About this task — Output the entries exactly. Start at the first line, finish with the line containing "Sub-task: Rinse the", and omit the pictures.

Source material —

▬▬▬▬▬▬▬▬▬▬

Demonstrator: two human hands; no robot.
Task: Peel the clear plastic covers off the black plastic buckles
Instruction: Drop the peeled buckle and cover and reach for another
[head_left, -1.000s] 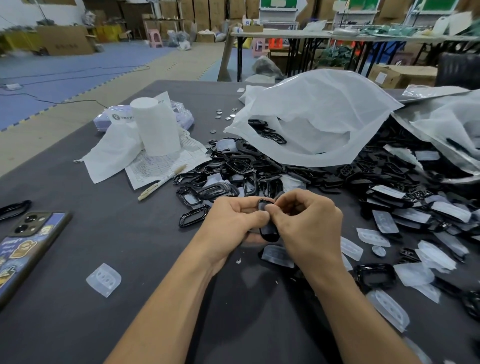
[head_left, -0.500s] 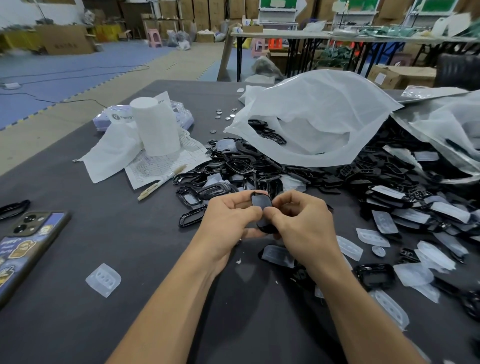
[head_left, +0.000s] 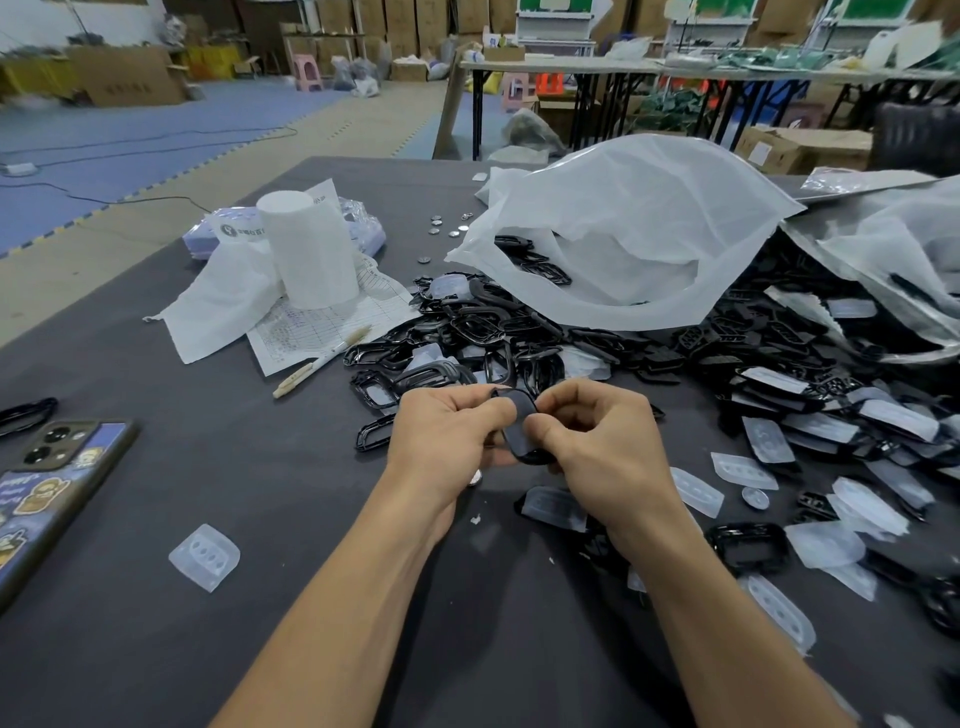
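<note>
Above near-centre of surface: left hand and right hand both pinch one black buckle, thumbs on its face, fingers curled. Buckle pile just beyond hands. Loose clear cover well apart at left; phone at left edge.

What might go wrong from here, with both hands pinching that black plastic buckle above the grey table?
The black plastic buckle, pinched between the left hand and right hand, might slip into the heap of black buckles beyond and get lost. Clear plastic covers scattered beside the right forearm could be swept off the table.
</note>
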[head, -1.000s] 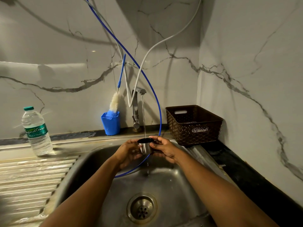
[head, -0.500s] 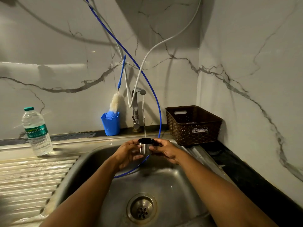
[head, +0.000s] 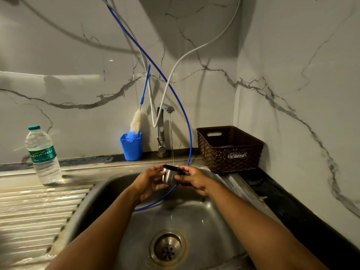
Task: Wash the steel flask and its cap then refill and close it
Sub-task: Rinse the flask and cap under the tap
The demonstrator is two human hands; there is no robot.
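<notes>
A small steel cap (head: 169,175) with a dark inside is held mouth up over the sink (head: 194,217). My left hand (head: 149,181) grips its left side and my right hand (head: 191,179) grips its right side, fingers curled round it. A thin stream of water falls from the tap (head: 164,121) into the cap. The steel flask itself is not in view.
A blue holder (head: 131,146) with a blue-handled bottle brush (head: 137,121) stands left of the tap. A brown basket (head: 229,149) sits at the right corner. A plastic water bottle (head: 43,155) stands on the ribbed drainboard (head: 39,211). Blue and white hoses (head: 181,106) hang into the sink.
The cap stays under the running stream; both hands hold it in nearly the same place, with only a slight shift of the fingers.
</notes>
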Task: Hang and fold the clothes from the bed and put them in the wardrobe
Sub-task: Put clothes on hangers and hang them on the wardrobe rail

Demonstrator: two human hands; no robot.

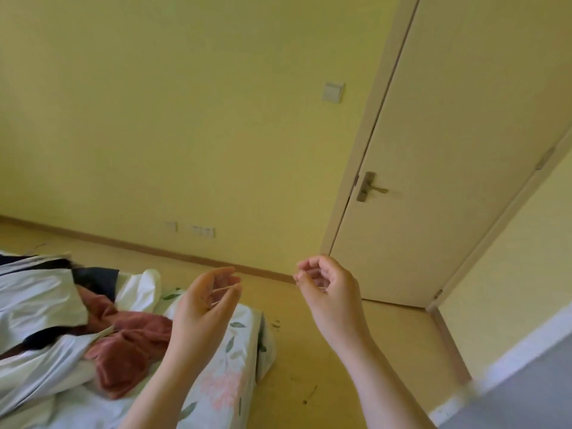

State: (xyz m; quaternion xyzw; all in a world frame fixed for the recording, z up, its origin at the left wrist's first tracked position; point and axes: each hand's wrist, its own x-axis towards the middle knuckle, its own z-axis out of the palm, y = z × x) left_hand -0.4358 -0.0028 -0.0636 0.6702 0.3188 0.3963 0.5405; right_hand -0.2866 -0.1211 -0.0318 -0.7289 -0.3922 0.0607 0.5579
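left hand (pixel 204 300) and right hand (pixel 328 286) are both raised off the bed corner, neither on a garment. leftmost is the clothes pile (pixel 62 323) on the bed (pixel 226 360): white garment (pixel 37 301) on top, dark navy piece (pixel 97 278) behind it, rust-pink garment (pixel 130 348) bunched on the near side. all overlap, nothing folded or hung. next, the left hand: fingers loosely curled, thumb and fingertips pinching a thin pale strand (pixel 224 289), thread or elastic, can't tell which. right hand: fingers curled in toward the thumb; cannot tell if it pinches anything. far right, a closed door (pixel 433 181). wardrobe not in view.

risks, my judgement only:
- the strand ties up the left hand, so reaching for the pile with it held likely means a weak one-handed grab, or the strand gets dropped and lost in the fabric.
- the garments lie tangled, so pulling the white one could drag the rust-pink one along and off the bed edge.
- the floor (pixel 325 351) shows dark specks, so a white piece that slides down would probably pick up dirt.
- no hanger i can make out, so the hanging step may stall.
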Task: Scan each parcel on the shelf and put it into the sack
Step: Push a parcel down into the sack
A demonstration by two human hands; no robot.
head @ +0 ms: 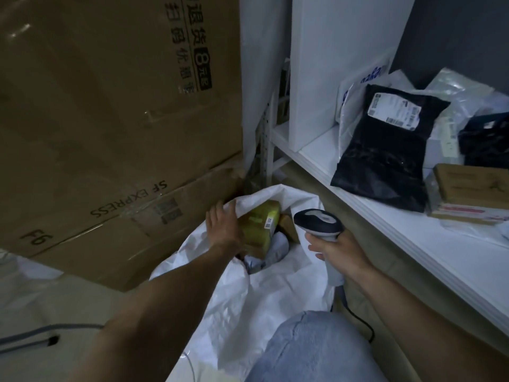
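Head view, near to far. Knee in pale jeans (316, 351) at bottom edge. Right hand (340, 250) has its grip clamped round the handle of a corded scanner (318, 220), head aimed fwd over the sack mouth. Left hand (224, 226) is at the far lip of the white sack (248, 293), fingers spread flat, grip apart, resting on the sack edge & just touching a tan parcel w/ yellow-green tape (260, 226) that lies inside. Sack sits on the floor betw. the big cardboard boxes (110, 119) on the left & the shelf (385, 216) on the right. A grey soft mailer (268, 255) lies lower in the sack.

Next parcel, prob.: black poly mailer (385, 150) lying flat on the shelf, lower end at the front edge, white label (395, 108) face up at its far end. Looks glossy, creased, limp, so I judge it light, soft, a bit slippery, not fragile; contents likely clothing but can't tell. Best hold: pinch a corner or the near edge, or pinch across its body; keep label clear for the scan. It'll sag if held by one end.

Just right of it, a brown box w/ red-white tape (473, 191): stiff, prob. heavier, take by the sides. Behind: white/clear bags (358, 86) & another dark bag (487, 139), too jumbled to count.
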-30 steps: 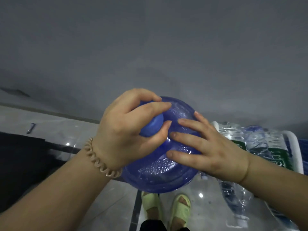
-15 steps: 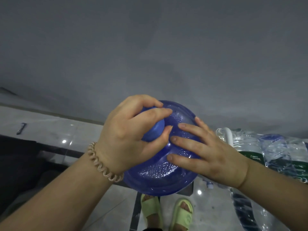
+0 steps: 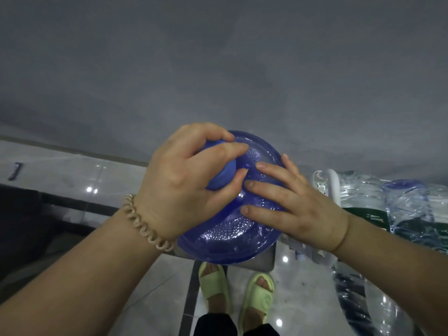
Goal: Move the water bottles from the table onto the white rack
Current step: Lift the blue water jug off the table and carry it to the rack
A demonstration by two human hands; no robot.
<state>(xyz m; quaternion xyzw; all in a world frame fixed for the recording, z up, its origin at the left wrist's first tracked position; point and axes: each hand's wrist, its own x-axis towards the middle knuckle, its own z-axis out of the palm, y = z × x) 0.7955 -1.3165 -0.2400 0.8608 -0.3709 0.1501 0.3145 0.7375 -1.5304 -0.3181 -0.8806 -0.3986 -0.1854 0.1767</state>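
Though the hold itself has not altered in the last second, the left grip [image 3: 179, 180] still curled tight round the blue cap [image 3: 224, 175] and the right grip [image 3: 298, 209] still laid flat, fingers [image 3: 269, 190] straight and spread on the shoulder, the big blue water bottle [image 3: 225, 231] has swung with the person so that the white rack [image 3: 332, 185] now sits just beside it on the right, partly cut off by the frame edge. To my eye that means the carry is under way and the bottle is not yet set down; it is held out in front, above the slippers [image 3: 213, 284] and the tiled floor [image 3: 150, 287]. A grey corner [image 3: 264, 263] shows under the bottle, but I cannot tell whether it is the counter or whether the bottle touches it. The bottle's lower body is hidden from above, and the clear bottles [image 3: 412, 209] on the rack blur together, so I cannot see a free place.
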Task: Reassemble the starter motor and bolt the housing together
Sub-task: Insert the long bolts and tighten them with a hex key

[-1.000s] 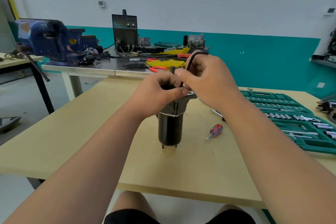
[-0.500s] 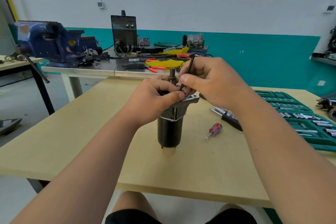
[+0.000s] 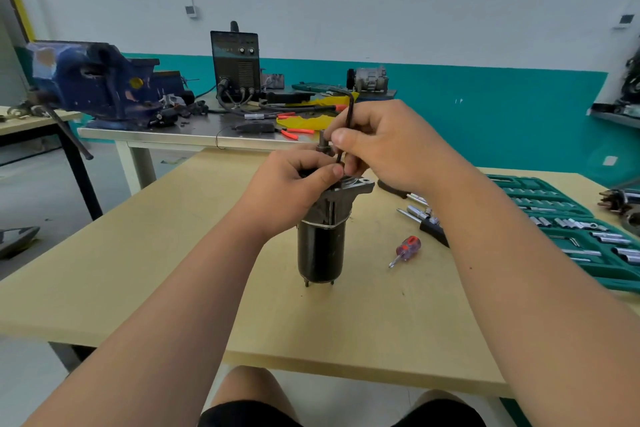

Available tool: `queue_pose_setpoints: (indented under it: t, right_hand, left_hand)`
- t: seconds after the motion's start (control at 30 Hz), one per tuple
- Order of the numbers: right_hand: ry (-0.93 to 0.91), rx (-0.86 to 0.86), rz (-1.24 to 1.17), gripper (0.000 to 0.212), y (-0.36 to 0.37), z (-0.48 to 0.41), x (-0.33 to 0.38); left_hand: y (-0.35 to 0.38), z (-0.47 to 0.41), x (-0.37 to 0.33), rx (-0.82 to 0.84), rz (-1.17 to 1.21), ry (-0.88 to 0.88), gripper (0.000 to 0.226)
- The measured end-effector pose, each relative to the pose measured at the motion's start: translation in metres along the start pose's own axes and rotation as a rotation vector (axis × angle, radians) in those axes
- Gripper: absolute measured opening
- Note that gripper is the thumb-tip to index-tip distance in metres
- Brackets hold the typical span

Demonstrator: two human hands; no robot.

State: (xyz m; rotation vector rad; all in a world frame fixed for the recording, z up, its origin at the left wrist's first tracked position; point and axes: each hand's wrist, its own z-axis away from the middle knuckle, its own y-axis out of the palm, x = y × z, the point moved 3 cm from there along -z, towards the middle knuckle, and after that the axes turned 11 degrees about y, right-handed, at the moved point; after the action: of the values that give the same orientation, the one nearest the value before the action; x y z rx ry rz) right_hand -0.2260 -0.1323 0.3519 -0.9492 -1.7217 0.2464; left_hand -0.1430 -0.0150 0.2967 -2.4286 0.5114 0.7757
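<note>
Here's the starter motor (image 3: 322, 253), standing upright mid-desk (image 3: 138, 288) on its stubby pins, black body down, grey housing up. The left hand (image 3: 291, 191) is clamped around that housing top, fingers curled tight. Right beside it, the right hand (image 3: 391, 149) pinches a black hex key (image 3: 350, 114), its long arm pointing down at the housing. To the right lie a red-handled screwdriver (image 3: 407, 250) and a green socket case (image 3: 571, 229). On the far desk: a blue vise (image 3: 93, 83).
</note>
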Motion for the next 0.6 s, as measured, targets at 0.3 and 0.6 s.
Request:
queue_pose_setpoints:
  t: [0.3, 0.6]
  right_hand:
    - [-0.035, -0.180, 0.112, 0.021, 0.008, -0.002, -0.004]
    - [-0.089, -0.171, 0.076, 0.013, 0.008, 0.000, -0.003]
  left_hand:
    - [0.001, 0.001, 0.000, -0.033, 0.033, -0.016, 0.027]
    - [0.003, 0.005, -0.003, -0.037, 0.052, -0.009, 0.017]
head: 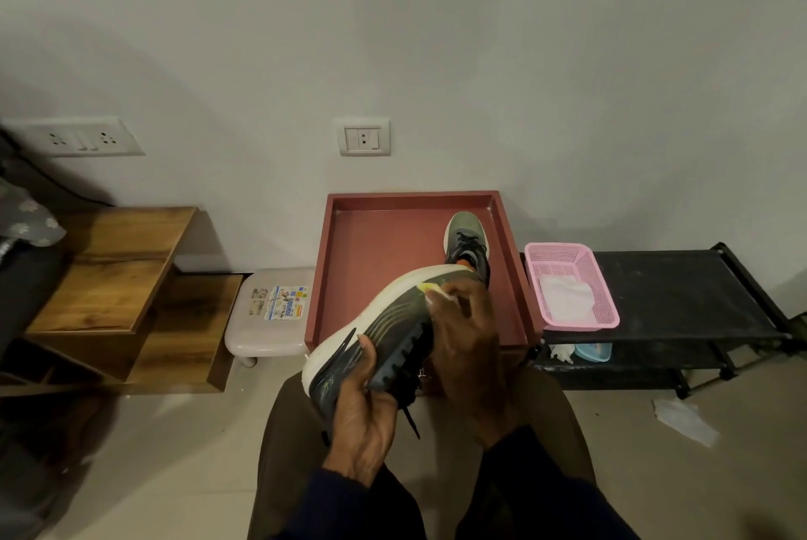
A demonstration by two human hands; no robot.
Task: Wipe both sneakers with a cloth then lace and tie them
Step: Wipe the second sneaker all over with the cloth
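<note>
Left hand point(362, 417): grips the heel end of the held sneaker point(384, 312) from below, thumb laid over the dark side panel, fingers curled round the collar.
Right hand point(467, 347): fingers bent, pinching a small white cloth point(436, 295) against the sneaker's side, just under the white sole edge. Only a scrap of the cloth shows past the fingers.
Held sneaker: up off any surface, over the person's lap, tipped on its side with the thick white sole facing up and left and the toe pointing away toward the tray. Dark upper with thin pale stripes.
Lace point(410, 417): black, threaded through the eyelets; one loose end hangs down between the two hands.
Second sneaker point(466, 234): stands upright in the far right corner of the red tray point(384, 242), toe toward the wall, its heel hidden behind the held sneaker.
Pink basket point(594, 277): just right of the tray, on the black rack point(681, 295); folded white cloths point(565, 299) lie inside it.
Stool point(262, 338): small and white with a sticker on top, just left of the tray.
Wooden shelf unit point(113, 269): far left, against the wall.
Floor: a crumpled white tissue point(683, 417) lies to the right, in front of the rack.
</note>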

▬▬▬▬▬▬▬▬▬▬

Answer to this problem —
Demonstrator: two human hands; no robot.
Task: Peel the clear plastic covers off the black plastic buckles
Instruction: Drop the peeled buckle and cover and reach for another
[head_left, -1.000s] 
[head_left, -0.500s] 
[head_left, +0.000s] 
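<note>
Above near-centre of surface: left hand and right hand both pinch one black buckle, thumbs on its face, fingers curled. Buckle pile just beyond hands. Loose clear cover well apart at left; phone at left edge.

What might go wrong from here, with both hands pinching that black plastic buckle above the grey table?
The black plastic buckle, pinched between the left hand and right hand, might slip into the heap of black buckles beyond and get lost. Clear plastic covers scattered beside the right forearm could be swept off the table.
</note>
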[head, -1.000s] 
[head, -0.500s] 
[head, +0.000s] 
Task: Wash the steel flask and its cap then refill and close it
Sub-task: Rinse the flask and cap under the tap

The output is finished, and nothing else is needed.